© JUNGE FREIHEIT Verlag GmbH & Co. KG www.jungefreiheit.de 41/19 / 04. Oktober 2019

Lesereinspruch

Verlogene Diskussion

Zu: „Haben wir noch ein Recht auf Leben?“ von Christian Rudolf (JF 39/19)

Verbittert sagte meine Tierärztin: „Denen darf man wenigstens helfen“, als sie unserer nach langem, glücklichem Katzenleben alt und schwerkrank gewordenen Katze die erlösende Spritze gab. Die Diskussion über Sterbehilfe auch für Menschen ist verlogen. Sie wird einerseits durch das NS-Totschlagargument, andererseits durch den Hinweis auf angeblichen Druck Dritter, die sich entlasten (oder erben) wollen, verfälscht. Es ist auch unzulässig, Abtreibung und Euthanasie gleichzusetzen: Das ungeborene Kind wird nicht gefragt, ob es das Licht der Welt erblicken möchte, während Sterbehilfe nur auf ausdücklichen Wunsch möglich ist. Unser „Rechtsstaat“ stellt die Dinge auf den Kopf, indem er Abteibung erlaubt und Sterbehilfe verfolgt.

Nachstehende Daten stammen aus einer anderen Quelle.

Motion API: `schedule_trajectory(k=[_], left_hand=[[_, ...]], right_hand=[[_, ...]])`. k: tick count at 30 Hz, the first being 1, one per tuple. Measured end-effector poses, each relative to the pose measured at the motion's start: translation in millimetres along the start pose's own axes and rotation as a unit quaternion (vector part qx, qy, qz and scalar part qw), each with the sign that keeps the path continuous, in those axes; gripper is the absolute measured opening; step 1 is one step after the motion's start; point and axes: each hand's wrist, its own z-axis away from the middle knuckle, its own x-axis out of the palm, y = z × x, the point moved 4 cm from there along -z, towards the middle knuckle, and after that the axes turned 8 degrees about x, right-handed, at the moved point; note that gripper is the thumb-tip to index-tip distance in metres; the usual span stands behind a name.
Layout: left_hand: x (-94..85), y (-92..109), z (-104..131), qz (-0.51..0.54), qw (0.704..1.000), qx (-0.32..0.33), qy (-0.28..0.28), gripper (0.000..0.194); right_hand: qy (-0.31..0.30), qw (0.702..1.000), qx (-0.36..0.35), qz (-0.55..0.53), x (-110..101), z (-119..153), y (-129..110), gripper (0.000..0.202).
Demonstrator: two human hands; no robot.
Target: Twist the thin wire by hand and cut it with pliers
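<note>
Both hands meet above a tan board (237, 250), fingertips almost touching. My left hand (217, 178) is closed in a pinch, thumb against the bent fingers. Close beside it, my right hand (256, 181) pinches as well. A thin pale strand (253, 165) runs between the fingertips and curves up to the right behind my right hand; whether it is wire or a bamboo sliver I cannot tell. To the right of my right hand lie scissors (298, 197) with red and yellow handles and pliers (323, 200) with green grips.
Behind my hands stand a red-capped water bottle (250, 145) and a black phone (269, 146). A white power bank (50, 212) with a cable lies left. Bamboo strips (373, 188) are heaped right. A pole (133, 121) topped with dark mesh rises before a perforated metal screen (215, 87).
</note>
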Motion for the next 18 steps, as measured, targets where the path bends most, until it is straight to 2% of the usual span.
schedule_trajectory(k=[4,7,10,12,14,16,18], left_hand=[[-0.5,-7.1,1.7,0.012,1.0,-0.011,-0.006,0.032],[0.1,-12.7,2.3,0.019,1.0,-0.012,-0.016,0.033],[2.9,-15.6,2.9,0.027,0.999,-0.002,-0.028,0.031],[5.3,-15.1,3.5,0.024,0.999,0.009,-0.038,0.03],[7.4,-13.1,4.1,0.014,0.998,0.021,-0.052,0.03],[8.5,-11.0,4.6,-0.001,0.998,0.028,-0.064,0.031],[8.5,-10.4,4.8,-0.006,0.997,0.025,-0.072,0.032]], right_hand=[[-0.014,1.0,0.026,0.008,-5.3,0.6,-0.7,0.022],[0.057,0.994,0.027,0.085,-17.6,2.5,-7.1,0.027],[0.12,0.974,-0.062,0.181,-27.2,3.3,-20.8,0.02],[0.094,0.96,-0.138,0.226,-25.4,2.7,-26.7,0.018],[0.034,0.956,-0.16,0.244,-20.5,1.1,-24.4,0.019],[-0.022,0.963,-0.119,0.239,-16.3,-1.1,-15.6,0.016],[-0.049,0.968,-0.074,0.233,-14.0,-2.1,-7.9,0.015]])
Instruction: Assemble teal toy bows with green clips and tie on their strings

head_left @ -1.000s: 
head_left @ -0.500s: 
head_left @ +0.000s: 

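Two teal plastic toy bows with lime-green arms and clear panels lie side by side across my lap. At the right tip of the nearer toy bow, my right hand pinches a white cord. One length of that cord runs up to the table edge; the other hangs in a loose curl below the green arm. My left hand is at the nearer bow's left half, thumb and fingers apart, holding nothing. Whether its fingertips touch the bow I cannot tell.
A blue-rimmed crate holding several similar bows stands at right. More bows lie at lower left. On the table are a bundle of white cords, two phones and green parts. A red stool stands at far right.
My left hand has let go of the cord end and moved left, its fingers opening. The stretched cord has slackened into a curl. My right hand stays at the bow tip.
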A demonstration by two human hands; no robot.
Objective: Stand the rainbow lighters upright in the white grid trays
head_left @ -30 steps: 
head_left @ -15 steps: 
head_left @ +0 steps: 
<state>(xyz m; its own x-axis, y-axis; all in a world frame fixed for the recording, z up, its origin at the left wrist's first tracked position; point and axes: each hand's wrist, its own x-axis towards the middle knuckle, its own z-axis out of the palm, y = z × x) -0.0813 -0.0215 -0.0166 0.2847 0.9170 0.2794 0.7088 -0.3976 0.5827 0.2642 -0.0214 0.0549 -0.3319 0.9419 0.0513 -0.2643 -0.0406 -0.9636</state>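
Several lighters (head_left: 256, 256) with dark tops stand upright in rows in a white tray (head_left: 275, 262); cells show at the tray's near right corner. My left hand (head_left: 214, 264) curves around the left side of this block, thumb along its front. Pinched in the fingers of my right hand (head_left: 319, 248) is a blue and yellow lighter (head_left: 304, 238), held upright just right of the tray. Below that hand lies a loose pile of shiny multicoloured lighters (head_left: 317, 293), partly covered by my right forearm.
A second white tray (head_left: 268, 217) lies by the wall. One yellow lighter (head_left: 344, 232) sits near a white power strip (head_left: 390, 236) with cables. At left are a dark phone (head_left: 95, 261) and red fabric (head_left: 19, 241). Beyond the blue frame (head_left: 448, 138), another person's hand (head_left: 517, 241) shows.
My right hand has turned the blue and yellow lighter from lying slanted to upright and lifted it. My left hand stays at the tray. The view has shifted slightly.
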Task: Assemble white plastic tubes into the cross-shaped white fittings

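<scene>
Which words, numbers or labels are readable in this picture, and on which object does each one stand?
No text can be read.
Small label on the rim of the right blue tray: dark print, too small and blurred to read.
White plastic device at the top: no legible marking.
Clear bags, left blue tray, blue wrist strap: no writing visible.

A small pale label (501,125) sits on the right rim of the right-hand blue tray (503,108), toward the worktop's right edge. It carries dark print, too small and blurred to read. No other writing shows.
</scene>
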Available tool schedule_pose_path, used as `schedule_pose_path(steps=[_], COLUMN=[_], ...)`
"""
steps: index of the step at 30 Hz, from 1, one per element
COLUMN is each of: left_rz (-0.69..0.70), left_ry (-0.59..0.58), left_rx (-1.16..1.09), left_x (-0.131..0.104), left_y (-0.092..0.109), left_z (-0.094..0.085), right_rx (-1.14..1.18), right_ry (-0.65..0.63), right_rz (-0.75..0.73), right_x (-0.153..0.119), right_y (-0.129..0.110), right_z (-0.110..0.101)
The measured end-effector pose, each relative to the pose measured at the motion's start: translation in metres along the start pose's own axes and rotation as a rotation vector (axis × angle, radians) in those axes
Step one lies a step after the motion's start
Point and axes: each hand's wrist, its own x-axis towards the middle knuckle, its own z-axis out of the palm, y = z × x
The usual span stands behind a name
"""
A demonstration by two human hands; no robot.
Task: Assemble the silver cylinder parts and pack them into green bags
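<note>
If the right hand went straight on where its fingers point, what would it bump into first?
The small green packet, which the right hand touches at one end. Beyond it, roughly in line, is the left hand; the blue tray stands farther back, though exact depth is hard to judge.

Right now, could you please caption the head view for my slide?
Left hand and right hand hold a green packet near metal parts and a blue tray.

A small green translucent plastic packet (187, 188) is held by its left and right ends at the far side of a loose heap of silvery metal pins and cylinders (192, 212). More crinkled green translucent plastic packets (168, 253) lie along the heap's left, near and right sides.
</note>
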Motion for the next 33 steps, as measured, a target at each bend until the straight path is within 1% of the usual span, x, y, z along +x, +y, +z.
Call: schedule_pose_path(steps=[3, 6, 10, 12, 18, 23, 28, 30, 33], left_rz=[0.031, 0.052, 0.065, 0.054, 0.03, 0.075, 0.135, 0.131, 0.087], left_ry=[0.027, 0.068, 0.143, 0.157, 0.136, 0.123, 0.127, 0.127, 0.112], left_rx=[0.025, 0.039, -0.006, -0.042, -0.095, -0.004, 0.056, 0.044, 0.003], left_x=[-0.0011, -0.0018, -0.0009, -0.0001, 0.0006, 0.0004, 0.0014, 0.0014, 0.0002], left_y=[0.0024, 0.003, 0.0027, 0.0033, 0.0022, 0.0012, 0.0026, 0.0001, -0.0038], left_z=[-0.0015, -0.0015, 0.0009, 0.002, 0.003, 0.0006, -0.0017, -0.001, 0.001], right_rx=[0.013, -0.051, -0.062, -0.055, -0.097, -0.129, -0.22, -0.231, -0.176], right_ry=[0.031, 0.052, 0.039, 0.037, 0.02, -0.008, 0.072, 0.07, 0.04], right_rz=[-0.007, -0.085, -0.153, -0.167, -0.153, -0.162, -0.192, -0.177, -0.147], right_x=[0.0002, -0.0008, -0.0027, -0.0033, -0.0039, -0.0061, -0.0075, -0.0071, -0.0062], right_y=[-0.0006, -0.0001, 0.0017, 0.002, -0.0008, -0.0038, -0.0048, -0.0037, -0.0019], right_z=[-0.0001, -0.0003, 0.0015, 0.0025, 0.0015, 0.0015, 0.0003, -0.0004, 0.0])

Katholisch aufgewachsen, nehme ich die Einwände der Religion durchaus ernst: Müssen wir das Leid nicht in der Nachfolge Christi auf uns nehmen? Doch ohne jeden Spott: Wer das bejaht, dürfte eigentlich auch bei Zahnschmerz nicht zum Zahnarzt gehen. Die Frage nach der Sterbehilfe ist vielschichtig – und die Keule des Strafrechts gewiß die falsche Antwort.